EXERCISE:
Your answer should be one number: how many lines below hold the word "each".

SOURCE MATERIAL:
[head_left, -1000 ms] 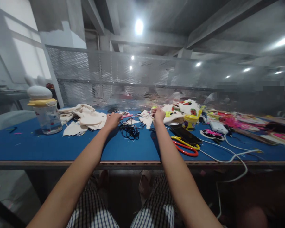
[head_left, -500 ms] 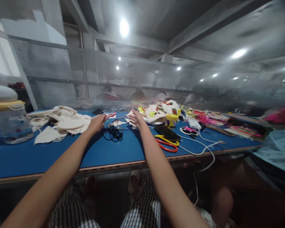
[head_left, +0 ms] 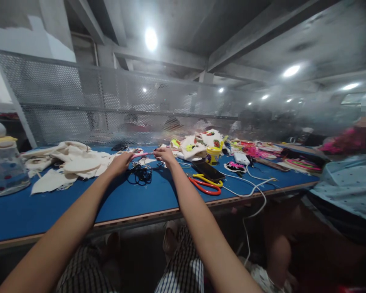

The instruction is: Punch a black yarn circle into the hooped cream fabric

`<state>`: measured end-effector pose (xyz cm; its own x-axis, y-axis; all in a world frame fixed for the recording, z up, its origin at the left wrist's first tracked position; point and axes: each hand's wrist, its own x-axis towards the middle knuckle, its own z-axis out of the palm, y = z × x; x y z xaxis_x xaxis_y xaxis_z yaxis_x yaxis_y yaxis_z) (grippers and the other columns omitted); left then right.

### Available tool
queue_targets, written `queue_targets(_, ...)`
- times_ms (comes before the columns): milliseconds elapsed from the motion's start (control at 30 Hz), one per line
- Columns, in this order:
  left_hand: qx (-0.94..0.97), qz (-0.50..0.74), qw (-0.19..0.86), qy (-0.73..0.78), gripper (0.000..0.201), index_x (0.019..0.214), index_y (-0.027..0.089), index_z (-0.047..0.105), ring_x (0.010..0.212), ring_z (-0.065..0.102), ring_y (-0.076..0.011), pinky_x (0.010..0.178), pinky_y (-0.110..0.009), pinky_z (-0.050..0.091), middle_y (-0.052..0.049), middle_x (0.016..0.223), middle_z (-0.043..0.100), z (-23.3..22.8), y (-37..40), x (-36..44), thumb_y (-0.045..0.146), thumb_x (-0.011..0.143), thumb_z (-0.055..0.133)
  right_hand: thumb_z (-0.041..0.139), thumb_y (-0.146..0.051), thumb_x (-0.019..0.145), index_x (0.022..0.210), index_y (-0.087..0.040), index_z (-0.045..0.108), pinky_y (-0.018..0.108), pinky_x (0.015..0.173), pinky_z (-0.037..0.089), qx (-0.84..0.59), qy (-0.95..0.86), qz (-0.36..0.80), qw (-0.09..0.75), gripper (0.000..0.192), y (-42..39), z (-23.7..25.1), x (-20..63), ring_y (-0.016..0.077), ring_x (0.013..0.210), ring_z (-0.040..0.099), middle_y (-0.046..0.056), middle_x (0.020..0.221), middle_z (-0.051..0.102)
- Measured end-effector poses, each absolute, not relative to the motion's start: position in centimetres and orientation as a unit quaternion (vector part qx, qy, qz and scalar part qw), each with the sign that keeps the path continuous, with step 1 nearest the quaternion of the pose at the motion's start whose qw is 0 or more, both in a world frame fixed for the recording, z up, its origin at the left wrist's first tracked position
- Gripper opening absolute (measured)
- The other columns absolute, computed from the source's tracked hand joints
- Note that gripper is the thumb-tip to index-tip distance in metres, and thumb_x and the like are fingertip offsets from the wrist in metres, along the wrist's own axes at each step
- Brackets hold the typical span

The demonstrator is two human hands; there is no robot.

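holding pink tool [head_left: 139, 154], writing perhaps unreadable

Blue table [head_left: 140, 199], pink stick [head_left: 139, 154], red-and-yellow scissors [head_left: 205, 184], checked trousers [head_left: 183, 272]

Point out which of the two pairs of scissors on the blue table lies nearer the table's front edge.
The red-handled scissors. They lie toward the front edge of the blue table, while the yellow-handled scissors rest just behind them, beside the black phone.
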<state>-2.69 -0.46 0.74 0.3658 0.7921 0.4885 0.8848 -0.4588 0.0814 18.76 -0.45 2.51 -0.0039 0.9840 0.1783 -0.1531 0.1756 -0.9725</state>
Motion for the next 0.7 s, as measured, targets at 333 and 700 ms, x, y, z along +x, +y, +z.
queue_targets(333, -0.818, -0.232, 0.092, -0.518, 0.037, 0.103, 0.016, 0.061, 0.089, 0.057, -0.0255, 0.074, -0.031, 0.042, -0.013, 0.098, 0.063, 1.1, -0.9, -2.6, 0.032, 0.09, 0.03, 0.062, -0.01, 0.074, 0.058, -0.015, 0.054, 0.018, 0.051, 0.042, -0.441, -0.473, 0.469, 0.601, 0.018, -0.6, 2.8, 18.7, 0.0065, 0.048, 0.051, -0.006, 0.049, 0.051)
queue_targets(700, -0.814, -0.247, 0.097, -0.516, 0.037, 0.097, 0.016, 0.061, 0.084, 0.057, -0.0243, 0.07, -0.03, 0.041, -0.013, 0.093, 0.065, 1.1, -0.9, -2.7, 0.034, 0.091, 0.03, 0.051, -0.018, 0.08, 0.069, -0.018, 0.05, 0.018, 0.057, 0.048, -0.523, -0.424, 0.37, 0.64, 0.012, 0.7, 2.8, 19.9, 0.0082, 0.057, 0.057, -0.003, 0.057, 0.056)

THE COMPLETED TASK:
3